> [What this task involves] Identify each line below containing the string "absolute" and copy it.

> [Data below]
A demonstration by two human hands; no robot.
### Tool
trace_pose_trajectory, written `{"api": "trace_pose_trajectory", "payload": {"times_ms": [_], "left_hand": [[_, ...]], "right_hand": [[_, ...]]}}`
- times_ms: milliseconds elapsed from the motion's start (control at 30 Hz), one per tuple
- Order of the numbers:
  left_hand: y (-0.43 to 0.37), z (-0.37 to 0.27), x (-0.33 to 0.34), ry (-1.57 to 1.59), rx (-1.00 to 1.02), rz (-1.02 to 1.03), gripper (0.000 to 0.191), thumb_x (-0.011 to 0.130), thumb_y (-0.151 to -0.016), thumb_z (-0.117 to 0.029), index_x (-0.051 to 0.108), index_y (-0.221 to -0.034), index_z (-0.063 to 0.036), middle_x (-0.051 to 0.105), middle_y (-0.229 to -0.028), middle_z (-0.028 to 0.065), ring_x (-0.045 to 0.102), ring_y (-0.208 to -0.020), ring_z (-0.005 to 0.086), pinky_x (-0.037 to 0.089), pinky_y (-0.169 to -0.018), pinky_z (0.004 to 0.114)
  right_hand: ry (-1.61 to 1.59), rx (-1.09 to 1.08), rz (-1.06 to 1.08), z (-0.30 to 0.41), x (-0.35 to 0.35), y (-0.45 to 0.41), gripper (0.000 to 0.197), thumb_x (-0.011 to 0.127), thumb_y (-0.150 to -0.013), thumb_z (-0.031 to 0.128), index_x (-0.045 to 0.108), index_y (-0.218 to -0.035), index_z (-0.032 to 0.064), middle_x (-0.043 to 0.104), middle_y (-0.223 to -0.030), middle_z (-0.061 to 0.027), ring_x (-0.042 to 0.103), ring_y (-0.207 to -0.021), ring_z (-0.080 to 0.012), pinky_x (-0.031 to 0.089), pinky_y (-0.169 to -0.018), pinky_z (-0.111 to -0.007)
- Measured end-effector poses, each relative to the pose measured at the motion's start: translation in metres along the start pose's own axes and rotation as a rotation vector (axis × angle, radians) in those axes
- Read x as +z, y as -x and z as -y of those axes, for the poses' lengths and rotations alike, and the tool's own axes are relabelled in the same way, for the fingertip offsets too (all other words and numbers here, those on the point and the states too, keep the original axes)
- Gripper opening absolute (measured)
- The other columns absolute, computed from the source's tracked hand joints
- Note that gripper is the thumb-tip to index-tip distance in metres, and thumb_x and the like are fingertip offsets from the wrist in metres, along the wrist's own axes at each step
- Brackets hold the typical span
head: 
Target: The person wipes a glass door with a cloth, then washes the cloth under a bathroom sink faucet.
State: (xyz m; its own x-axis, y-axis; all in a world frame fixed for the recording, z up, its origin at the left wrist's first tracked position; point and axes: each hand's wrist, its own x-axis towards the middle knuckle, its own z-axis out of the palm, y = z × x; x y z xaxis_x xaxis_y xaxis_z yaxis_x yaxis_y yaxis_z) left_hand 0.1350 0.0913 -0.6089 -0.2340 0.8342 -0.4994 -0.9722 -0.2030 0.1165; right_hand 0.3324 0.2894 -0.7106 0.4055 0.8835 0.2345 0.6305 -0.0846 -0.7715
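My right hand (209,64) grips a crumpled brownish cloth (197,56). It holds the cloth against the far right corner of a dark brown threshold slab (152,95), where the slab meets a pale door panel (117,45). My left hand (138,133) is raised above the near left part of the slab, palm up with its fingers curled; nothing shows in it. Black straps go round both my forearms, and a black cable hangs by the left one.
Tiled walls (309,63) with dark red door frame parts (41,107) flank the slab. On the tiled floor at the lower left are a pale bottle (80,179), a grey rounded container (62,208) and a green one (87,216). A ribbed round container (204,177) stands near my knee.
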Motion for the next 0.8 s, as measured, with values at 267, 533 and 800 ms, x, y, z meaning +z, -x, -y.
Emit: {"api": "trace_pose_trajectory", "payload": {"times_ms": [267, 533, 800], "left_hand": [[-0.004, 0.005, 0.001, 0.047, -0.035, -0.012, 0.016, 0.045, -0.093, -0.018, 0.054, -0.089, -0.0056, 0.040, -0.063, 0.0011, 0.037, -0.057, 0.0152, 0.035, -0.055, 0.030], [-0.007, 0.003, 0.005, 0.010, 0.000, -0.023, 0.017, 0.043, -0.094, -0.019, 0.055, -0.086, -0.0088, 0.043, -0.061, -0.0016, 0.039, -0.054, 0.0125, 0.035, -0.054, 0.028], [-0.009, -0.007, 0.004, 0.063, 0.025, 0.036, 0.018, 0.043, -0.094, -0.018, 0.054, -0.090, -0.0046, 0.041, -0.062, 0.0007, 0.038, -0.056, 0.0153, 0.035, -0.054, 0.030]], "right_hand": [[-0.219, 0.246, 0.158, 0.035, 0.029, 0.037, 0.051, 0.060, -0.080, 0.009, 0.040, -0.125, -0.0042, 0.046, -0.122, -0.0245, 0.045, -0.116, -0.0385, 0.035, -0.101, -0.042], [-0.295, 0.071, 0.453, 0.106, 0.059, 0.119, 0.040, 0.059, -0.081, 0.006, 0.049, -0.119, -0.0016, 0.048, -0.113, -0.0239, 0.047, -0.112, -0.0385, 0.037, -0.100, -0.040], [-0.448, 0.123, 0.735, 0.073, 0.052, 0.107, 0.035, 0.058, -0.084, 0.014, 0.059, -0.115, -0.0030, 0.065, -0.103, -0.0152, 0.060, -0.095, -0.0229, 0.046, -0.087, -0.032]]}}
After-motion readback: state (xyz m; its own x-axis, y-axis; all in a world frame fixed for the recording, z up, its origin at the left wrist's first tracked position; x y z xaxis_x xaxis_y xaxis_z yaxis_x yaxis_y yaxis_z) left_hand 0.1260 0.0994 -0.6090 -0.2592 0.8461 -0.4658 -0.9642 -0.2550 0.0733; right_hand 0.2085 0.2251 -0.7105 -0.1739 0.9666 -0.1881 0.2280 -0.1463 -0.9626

> [Exercise solution]
- Gripper opening absolute (measured)
- The other columns absolute, computed from the source's tracked hand joints

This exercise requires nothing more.